Data items
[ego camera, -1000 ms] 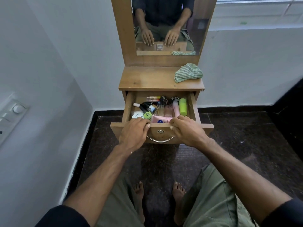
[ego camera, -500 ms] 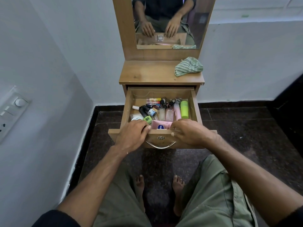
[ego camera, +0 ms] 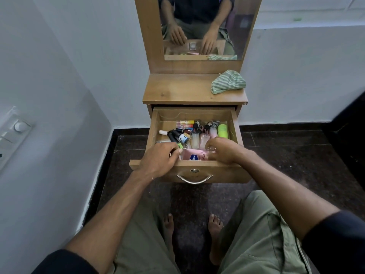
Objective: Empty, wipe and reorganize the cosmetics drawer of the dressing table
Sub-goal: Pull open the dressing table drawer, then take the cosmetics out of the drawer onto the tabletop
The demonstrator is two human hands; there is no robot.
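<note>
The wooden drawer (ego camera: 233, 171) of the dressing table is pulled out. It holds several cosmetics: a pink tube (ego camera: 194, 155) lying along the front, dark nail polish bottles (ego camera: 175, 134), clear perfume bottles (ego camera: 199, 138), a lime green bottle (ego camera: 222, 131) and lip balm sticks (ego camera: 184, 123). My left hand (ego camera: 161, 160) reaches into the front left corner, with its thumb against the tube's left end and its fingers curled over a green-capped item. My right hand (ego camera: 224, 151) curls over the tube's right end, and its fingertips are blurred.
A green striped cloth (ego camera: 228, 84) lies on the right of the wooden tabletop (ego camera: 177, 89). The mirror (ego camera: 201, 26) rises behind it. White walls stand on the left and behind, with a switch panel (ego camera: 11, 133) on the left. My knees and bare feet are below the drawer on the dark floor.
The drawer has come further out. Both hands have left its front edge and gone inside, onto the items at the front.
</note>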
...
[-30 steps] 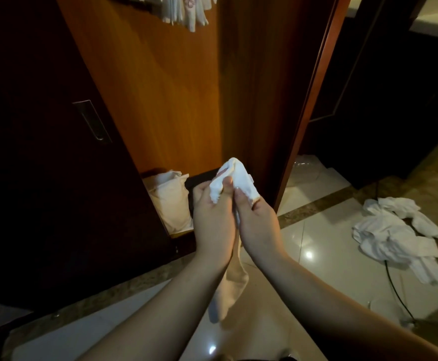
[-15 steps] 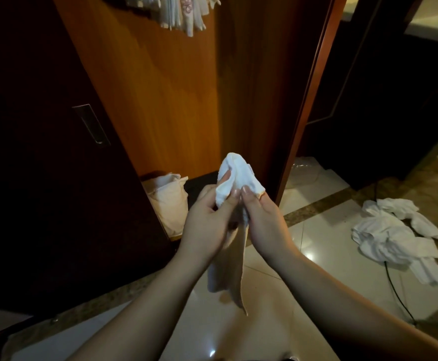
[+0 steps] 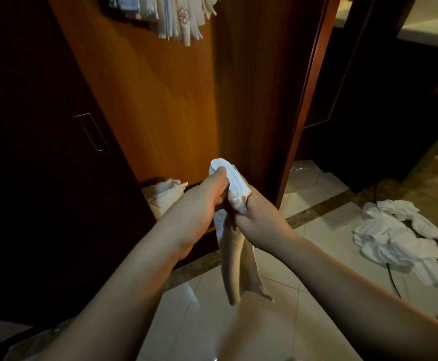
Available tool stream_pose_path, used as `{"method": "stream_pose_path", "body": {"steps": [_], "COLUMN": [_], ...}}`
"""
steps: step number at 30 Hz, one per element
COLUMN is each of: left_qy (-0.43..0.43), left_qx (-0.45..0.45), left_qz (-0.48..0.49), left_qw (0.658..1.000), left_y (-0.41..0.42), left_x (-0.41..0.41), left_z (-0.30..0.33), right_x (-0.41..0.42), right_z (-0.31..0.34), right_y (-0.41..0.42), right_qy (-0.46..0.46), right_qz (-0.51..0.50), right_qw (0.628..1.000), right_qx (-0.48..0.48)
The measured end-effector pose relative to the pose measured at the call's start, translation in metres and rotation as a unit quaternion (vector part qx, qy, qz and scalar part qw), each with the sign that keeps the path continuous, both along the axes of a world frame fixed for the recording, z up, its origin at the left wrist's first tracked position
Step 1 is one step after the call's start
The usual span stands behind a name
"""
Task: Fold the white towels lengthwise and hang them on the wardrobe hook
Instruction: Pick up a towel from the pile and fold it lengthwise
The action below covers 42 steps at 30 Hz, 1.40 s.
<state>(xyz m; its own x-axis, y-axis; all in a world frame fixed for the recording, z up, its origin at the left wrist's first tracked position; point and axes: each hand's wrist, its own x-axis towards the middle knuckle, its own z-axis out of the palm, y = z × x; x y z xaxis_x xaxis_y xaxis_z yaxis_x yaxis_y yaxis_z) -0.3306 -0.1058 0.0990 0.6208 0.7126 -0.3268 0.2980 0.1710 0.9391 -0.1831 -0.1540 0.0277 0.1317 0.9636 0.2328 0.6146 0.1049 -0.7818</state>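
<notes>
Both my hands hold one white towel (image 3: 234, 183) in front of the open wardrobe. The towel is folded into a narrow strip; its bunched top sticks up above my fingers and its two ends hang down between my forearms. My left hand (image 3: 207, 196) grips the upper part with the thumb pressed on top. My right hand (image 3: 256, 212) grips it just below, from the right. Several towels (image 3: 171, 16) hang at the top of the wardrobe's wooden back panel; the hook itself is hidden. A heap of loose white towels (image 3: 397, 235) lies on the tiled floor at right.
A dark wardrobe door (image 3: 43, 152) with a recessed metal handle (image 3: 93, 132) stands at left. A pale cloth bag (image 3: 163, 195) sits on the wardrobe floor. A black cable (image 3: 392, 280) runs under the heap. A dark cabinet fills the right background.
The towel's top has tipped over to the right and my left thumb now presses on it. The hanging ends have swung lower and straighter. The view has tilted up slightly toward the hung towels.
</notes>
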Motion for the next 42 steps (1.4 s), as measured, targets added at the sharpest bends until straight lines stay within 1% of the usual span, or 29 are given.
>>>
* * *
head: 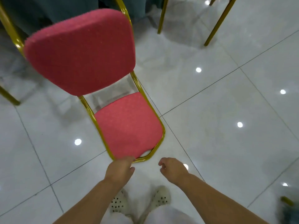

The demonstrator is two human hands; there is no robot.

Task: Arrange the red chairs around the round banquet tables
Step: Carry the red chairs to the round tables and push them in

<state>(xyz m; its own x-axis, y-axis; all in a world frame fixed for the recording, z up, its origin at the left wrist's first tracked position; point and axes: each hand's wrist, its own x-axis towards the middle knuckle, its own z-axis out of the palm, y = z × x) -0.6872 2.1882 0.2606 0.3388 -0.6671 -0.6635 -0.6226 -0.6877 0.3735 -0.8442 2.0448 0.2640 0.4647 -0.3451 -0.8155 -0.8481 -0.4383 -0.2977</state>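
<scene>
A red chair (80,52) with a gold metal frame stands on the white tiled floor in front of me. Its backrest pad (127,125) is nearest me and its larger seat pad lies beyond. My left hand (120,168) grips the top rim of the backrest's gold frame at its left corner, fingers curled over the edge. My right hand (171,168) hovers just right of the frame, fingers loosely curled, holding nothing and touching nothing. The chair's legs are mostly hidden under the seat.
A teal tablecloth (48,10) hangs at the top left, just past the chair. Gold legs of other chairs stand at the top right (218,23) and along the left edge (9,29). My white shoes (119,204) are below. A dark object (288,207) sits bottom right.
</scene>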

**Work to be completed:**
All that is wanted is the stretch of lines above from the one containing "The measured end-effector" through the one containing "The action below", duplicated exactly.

**Your solution:**
The measured end-effector pose relative to the pose measured at the call's start, translation in metres and rotation as a unit quaternion (vector part qx, qy, qz and scalar part qw), each with the sign that keeps the path continuous, both along the axes of a world frame fixed for the recording, z up, its origin at the left wrist's first tracked position
Step 1 is one step after the call's start
The usual span stands behind a name
"""
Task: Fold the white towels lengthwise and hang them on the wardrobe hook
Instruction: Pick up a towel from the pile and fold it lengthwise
The action below covers 42 steps at 30 Hz, 1.40 s.

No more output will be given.